__ABOUT THIS EXERCISE__:
Reproduce exactly the line with "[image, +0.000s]" and the lines after it. Stop at the last line of the data and include nothing else.

__GIVEN RECORDS__:
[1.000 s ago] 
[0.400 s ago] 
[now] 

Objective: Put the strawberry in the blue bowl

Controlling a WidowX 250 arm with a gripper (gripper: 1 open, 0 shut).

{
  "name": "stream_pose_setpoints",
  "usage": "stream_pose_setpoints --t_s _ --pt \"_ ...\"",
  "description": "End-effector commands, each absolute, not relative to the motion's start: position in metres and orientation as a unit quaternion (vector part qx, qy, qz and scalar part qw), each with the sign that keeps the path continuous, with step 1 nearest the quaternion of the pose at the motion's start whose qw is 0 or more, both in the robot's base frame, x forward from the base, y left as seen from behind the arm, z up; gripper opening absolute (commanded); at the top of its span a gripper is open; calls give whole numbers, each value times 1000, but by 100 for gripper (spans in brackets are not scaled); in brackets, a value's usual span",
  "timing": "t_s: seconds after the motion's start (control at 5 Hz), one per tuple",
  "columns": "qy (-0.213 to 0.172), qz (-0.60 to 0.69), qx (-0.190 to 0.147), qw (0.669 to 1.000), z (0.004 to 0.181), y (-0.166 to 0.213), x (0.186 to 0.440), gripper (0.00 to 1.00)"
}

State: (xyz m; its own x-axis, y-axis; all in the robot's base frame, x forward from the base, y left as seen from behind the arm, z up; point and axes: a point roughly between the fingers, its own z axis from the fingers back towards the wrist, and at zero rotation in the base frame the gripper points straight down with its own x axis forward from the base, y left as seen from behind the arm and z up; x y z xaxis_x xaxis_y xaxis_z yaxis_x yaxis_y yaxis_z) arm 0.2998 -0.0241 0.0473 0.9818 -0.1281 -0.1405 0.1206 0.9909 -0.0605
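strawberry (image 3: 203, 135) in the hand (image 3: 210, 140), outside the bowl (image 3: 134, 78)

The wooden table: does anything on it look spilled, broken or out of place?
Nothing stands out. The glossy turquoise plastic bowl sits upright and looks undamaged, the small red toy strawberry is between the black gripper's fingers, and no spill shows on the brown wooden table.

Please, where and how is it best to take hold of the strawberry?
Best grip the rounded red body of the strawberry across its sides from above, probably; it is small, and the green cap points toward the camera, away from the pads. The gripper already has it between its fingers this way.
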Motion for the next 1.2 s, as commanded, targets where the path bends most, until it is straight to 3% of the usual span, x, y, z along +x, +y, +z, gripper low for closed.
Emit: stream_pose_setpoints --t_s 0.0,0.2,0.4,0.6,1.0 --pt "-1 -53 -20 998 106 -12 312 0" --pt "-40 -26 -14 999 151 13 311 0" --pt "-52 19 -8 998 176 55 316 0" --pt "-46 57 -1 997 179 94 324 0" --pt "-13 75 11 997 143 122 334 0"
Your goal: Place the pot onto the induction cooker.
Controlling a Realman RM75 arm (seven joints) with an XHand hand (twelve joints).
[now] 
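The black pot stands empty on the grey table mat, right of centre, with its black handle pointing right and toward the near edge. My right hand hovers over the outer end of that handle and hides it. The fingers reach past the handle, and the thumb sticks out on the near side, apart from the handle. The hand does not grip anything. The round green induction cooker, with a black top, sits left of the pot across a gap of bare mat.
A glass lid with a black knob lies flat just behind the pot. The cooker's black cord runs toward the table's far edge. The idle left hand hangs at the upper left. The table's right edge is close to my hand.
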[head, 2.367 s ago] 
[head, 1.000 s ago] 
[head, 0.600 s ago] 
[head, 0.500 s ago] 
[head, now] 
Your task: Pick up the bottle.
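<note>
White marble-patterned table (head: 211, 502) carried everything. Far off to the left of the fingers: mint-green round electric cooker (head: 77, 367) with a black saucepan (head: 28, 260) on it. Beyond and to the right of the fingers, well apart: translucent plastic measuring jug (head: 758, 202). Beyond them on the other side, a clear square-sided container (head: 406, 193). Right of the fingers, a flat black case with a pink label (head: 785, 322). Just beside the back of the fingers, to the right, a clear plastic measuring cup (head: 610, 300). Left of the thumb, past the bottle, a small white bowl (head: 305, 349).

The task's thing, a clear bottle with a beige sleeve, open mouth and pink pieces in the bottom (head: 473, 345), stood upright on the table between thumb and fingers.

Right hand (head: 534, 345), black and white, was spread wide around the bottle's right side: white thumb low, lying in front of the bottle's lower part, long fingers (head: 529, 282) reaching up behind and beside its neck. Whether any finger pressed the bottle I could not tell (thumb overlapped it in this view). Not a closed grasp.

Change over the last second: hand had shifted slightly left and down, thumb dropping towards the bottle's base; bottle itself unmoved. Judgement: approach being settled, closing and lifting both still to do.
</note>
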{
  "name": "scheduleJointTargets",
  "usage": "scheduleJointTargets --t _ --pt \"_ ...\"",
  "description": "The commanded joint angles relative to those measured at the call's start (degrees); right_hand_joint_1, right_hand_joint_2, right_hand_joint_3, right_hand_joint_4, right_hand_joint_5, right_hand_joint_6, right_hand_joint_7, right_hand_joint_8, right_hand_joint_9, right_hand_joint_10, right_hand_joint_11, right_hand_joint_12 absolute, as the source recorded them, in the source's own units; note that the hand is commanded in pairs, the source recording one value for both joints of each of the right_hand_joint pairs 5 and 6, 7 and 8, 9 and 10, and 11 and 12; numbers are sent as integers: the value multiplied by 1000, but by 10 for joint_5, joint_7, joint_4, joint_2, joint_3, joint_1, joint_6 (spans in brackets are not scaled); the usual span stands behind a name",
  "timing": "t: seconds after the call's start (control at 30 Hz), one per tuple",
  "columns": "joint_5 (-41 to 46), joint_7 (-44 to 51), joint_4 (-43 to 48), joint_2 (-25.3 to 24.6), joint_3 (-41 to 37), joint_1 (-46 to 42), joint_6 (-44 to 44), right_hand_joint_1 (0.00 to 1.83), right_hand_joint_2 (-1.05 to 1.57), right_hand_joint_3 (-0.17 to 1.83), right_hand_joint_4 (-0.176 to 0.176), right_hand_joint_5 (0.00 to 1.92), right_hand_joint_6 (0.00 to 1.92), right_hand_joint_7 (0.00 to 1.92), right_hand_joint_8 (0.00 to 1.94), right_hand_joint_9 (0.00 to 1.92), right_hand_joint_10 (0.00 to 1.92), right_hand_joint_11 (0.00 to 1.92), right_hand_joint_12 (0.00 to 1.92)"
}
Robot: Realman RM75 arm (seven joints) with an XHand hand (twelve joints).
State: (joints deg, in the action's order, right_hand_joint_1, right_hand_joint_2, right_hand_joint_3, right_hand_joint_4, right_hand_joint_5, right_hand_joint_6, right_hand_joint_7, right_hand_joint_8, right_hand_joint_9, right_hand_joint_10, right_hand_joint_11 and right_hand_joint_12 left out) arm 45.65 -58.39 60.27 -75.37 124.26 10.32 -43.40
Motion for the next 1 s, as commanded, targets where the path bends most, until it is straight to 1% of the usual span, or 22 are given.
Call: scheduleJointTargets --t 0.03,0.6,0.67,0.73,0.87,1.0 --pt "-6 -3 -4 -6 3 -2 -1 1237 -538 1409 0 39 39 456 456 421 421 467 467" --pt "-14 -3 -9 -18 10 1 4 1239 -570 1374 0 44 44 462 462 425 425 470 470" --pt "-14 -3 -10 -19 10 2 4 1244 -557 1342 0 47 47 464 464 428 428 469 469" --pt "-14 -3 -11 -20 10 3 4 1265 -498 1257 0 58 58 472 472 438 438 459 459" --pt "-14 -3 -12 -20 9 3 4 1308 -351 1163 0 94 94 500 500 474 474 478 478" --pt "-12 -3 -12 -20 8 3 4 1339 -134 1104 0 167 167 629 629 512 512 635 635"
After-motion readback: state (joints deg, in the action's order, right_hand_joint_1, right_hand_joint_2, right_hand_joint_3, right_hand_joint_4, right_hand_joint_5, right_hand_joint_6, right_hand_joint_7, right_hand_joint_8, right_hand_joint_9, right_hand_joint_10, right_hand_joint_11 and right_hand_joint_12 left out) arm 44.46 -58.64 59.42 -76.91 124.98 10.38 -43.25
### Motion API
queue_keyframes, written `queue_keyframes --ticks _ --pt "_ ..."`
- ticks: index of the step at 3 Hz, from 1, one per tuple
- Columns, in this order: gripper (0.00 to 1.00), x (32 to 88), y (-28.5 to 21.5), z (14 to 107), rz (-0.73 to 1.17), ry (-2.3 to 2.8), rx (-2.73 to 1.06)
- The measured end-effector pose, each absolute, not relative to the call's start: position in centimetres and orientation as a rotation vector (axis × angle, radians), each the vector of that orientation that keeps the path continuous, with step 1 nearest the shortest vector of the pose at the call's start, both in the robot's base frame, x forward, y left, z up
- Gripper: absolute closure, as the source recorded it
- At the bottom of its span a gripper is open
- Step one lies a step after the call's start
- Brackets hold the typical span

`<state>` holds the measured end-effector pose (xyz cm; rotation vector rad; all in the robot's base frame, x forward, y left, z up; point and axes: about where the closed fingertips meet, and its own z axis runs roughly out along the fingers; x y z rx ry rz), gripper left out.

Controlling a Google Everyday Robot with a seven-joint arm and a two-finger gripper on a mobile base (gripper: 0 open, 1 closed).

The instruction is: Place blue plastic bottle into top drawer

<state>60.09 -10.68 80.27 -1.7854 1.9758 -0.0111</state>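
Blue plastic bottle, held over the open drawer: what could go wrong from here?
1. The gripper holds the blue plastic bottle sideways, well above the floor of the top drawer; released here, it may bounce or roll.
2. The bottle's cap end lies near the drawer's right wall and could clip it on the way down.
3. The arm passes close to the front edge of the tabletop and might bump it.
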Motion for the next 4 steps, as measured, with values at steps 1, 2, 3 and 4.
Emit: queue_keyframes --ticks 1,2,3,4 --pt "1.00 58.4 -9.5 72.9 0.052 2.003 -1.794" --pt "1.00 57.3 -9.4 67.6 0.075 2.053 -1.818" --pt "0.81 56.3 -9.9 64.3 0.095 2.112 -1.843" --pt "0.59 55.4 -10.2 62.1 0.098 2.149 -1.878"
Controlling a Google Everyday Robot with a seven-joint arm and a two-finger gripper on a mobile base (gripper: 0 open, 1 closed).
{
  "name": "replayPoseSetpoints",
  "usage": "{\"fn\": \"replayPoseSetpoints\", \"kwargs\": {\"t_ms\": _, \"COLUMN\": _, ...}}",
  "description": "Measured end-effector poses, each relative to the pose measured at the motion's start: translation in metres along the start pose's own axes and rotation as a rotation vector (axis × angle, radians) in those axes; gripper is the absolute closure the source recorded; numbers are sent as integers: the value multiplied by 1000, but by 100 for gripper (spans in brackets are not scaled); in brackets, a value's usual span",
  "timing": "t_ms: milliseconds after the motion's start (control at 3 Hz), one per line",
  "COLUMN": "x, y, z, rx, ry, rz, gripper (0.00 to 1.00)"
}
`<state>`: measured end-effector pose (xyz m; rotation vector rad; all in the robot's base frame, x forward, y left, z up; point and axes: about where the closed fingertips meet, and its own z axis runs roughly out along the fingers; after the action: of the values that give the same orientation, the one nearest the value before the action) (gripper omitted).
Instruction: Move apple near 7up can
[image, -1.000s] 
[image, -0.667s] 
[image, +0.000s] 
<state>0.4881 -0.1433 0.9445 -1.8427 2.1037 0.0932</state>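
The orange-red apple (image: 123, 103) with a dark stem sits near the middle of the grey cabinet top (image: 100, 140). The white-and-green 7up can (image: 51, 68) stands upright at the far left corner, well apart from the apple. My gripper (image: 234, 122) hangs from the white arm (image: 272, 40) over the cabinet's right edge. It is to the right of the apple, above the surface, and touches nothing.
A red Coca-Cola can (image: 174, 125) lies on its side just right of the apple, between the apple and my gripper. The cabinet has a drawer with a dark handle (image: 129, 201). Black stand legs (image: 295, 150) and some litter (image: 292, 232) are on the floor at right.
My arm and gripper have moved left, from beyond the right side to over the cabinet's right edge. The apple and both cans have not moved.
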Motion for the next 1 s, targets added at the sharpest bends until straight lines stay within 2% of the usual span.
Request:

__RESPONSE TO THIS TASK__:
[image, +0.000s] 
<state>0.4881 -0.1433 0.9445 -1.8427 2.1037 0.0932</state>
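The orange-red apple (image: 123, 103) with a dark stem sits near the middle of the grey cabinet top (image: 100, 140). The white-and-green 7up can (image: 51, 68) stands upright at the far left corner, well apart from the apple. My gripper (image: 234, 122) hangs from the white arm (image: 272, 40) over the cabinet's right edge. It is to the right of the apple, above the surface, and touches nothing.
A red Coca-Cola can (image: 174, 125) lies on its side just right of the apple, between the apple and my gripper. The cabinet has a drawer with a dark handle (image: 129, 201). Black stand legs (image: 295, 150) and some litter (image: 292, 232) are on the floor at right.
My arm and gripper have moved left, from beyond the right side to over the cabinet's right edge. The apple and both cans have not moved.
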Motion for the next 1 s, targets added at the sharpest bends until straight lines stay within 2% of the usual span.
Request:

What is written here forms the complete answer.